Take the data below and filter it for lines containing the word "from"; show each line found.
*** Data shown ***
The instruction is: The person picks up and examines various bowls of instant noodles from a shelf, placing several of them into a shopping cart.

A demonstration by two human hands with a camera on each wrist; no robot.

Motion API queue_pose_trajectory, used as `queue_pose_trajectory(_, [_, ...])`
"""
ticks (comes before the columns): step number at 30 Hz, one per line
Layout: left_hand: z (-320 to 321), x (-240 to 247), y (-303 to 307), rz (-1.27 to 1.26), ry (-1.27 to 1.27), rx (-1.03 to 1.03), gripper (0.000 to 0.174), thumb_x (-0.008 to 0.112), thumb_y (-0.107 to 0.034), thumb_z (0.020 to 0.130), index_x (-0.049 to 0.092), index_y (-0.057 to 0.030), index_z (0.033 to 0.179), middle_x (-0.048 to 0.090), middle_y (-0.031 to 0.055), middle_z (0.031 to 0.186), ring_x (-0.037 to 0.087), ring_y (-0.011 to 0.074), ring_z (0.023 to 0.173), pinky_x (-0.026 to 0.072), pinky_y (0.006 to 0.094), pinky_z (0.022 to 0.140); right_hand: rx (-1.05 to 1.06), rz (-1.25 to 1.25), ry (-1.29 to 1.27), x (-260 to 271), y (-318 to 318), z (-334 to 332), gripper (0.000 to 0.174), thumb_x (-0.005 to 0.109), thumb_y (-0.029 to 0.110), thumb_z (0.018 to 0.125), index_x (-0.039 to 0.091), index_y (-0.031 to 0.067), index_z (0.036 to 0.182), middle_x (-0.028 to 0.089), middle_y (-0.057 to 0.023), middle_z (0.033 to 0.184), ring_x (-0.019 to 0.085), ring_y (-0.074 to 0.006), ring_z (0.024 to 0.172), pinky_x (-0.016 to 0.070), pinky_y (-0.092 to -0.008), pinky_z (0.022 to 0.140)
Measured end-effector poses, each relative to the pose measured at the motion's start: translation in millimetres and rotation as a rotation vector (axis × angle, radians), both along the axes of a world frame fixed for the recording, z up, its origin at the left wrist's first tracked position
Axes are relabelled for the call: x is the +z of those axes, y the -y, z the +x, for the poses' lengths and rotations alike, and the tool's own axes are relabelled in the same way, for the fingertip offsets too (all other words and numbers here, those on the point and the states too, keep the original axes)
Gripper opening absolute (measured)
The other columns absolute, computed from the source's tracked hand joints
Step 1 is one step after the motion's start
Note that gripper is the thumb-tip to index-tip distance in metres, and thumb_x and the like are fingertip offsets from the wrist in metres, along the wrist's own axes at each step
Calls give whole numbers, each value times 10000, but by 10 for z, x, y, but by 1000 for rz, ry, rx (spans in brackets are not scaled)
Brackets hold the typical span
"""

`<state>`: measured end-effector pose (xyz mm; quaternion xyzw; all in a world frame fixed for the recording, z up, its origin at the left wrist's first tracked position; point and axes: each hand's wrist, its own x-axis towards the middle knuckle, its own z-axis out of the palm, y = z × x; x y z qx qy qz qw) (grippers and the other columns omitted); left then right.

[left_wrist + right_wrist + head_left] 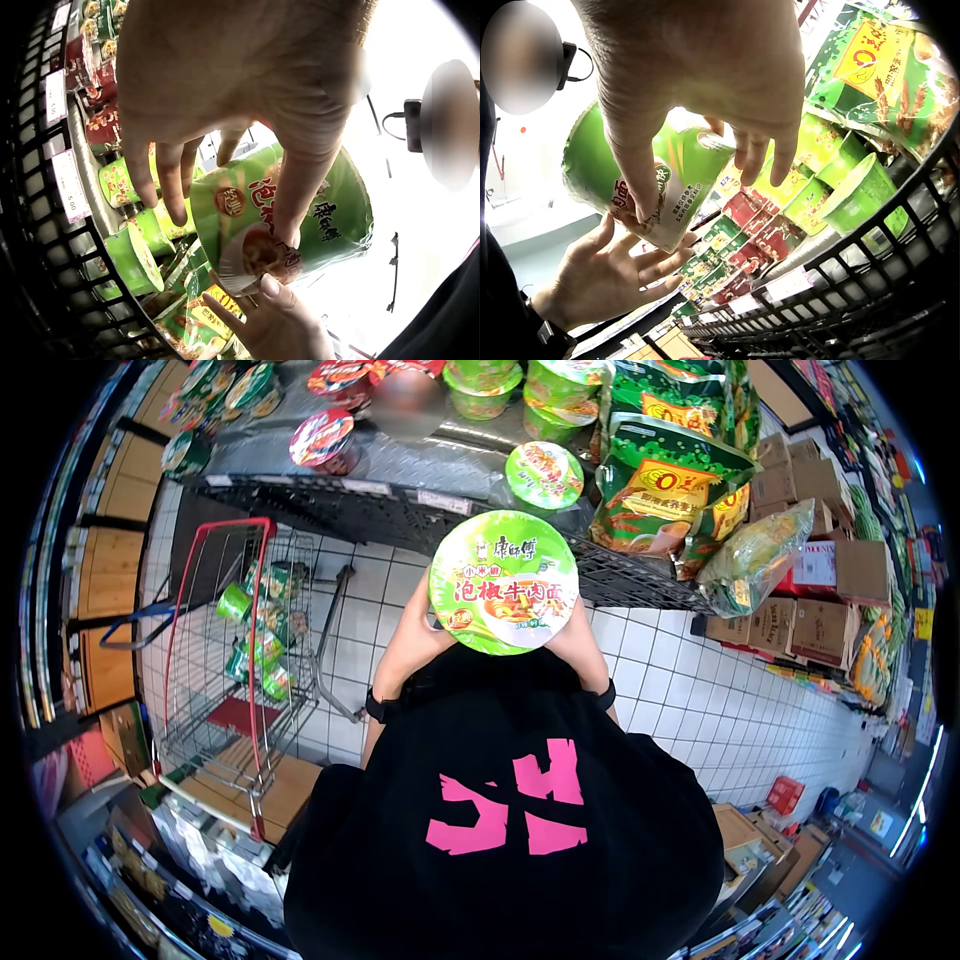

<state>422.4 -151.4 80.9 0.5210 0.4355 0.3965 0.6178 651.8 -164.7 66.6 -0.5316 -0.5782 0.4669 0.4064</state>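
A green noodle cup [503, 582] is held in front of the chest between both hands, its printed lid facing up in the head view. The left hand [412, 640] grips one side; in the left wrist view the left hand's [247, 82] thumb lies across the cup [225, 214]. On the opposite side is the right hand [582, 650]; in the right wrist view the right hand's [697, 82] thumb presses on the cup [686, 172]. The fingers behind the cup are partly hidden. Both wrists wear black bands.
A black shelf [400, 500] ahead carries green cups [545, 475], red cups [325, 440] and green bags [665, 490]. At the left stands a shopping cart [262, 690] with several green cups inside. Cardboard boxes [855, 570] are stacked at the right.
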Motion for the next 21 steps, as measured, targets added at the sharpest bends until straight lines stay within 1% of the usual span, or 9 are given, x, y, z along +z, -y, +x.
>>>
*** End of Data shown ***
> _Task output_:
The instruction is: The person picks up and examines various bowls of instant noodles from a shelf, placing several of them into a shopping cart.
The other columns absolute, computed from the source's tracked hand joints
Note that gripper is the thumb-tip to index-tip distance in metres, and thumb_x and the like are fingertip offsets from the wrist in metres, along the wrist's own axes at each step

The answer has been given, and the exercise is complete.